BAGHDAD: Tribes in southern Iraq blocked more roads and deployed extra protesters on to the streets as demonstrations against foreign and local companies running the region’s oil fields escalated on Wednesday.
Anger has grown in Basra, the country’s main oil hub, after police opened fire on Sunday to disperse demonstrators who had gathered at the entrance of an oil company to demand jobs. One man was killed and three were injured.
The tribe of the victim demanded that the Iraqi forces hand over the perpetrators for punishment or reveal their identities. But the Iraqi government's refusal to respond to the request has fueled anger in the city which is the main source of the country’s wealth but where the local population see little of the benefit.
More than 13 tribes on Wednesday announced they were backing the request of the Bani Mansour, the tribe of the killed protestor.
Meanwhile thousands of protesters took to the streets in downtown of Basra and its outskirts.
Hundreds more blocked the main roads leading to Rumaila, home of the biggest oil fields in the country “to restrict the movement of the workers of the oil and gas sector,” an organizer of the demonstrations told Arab News. Some roads were blocked with dirt barriers while burned tires were positioned across others.
Iraqi security forces in Basra have been on high alert since Sunday and additional armed troops were deployed along the roads leading to the headquarters of oil companies and oil fields. Foreign oil companies have evacuated their senior staff from West Qurna to southern Rumaila and “have activated their contingency plans to address any potential risks,” a local security advisor of oil companies told Arab News.
The Iraqi Ministry of Oil, which supervises the work of hundreds of foreign, Arab and local oil companies in Basra, also issued new instructions to its local staff to organize their work according to “(the urgent) security conditions and roadblocks.” The advisory said they should be working more than 12 hour shifts to help cover any shortfall in labour and to use alternative routes to reach work sites.
A statement signed by the heads of Basra’s tribes laid out their main grievances.
“We ask the oil companies to improve the infrastructure of the towns and villages where these companies are operating in Qurna and Medaina,” the statement said.
It called for improving water and electricity supplies, and improving hospitals and roads.
Iraq has suffered from a severe lack of basic services since 1991.

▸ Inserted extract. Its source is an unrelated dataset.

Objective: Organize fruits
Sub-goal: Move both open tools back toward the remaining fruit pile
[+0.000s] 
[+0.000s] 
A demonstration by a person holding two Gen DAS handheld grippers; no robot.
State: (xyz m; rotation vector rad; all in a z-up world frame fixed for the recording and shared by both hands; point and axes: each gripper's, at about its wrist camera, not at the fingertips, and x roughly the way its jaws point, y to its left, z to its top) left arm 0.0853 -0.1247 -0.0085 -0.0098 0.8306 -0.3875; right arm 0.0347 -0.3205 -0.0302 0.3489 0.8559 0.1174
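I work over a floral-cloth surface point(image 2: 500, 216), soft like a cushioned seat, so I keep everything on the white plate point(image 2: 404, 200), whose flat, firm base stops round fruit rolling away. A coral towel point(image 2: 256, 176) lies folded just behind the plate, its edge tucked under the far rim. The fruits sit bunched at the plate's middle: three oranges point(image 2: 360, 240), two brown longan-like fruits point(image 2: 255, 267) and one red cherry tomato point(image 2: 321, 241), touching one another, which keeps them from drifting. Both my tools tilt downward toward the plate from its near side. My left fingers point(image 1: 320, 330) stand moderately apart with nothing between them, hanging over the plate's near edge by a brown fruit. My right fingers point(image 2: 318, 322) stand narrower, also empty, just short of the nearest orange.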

The southern provinces, especially Basra, are among the most affected by high poverty and unemployment.
Local officials insist that 139,000 locals from Basra are employed in the oil and gas sector there, compared to more than 50,000 foreign and Iraqi workers from outside Basra. But the demonstrators have demanded the expulsion of workers from outside the region to provide more employment opportunities for locals.
“It is true that the largest number of workers in these (oil and gas) companies are from Basra, but it is still unsatisfactory,” Ali Shaddad al-Faris, the head of Oil and Gas Committee within the Basra Provincial Council told Arab News.
“We have already asked the big oil companies to open centers to qualify the locals for more jobs.
“They (the companies) have expressed their readiness but the Ministry of Oil, which is the only body authorized to ask them, is not interested in developing the skills of youth or improving the situation.”
Sunday’s demonstration was initially protesting against severe electricity shortages but the anger was quickly redirected towards the oil companies.